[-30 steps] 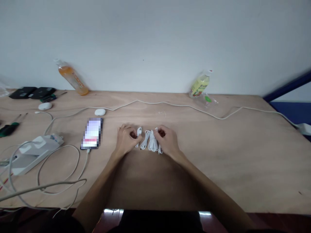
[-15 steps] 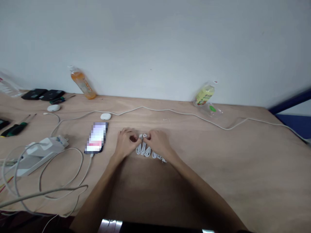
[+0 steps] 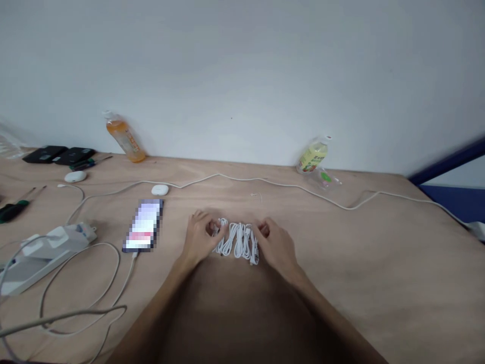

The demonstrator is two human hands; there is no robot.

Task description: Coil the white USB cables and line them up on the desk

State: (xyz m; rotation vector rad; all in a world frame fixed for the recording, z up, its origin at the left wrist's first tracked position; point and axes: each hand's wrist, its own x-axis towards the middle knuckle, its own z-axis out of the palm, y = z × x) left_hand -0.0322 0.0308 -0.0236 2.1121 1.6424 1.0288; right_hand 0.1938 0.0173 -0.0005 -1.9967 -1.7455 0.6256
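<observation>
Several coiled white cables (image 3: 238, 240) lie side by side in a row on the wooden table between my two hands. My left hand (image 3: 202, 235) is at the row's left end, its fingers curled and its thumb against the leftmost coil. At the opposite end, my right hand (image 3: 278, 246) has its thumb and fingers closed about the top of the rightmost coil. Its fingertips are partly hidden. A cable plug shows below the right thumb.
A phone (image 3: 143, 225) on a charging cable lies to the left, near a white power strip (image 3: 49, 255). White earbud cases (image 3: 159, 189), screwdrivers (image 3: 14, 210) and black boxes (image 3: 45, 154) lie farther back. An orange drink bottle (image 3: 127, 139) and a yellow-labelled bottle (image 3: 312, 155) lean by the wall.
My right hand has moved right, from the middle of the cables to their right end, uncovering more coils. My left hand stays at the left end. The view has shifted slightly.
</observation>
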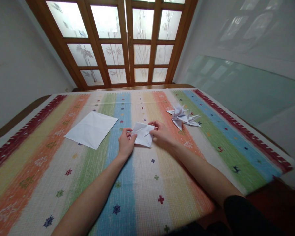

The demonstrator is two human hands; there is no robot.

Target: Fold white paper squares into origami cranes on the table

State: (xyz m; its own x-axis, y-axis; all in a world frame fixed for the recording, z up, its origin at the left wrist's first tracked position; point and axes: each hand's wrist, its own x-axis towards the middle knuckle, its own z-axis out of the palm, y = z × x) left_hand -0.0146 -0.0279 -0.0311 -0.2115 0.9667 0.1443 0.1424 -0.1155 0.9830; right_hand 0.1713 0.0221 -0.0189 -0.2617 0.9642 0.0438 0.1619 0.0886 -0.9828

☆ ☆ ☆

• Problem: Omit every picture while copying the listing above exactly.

• Solution to this problem:
[-30 steps] 
[-15 steps] 
[+0 steps] 

The demonstrator is two human hands; there is no robot.

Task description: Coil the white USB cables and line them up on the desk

State: (xyz m; rotation vector rad; all in a world frame fixed for the recording, z up, its origin at the left wrist's first tracked position; point and axes: each hand's wrist, its own x-axis towards the middle knuckle, its own z-axis out of the palm, y = z × x) left_hand -0.0322 0.0308 -0.0236 2.1121 1.6424 1.0288; right_hand 0.1938 0.0173 -0.0005 -1.9967 -1.7455 0.6256
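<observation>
Several coiled white cables (image 3: 238, 240) lie side by side in a row on the wooden table between my two hands. My left hand (image 3: 202, 235) is at the row's left end, its fingers curled and its thumb against the leftmost coil. At the opposite end, my right hand (image 3: 278, 246) has its thumb and fingers closed about the top of the rightmost coil. Its fingertips are partly hidden. A cable plug shows below the right thumb.
A phone (image 3: 143, 225) on a charging cable lies to the left, near a white power strip (image 3: 49, 255). White earbud cases (image 3: 159, 189), screwdrivers (image 3: 14, 210) and black boxes (image 3: 45, 154) lie farther back. An orange drink bottle (image 3: 127, 139) and a yellow-labelled bottle (image 3: 312, 155) lean by the wall.
My right hand has moved right, from the middle of the cables to their right end, uncovering more coils. My left hand stays at the left end. The view has shifted slightly.
</observation>
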
The demonstrator is two human hands; there is no robot.

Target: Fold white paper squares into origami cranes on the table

State: (xyz m; its own x-axis, y-axis; all in a world frame fixed for the recording, z up, its origin at the left wrist's first tracked position; point and axes: each hand's wrist, its own x-axis towards the middle knuckle, its own z-axis out of the palm, y = z × x) left_hand -0.0146 -0.0279 -0.0311 -0.2115 0.9667 0.1443 0.1424 -0.1155 0.9830; right_hand 0.1713 0.0221 -0.0189 -0.2617 0.9642 0.0438 0.1619 0.0886 -0.9828

The answer was written out completely.